You also need to start designing systems so that they are survivable. A component failure should not equal a user-visible outage. Stop designing networks with single uplinks: have 2 links and alert when the first one goes down. Stop setting up non-redundant storage: use RAID 1 or higher and alert when one disk has failed. Stop using ICMP pings to determine if a web server is down: monitor that page-load times are unusually high, that the SQL database it depends on is getting slow, monitor RAM usage or disk space or 404s or just about anything else. Put all web servers behind a load balancer and monitor if the number of replicas is dangerously low.
See the pattern?
You might be saying to yourself, "But Tom! I can't predict every precursor to an outage!" No, you can't, and that's a bug. That is a bug with the entire freakin' multi-billion dollar software industry. Any time you have a user-visible outage and you can't think of a way to detect it ahead of time: file a bug.
If it is an internally-written service file a feature request to expose the right indicators so your monitoring system can see them.
If it is a commercial product demand that they get involved with the post-mortem process, understand what lead to the outage, and update their product to expose indicators that let you do your job the right way.

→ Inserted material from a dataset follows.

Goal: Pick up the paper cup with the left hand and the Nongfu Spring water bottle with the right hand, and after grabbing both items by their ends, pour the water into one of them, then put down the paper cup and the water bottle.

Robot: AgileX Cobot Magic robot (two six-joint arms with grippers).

If they refuse, send them a link to this blog post... not that it will change their mind but I can use the hits.
That should be "the new normal" for operations. Anything else is literally encouraging failure.
P.S. Oh ok... sigh... yes, you can still ping your web server if that makes you feel better. Better yet set up Pingdom or other system but do it as a last resort, not the first line of defense.
Alerting when something is "a bit off" in a complex system is a great way to have a high rate of false positives and give everyone pager deafness.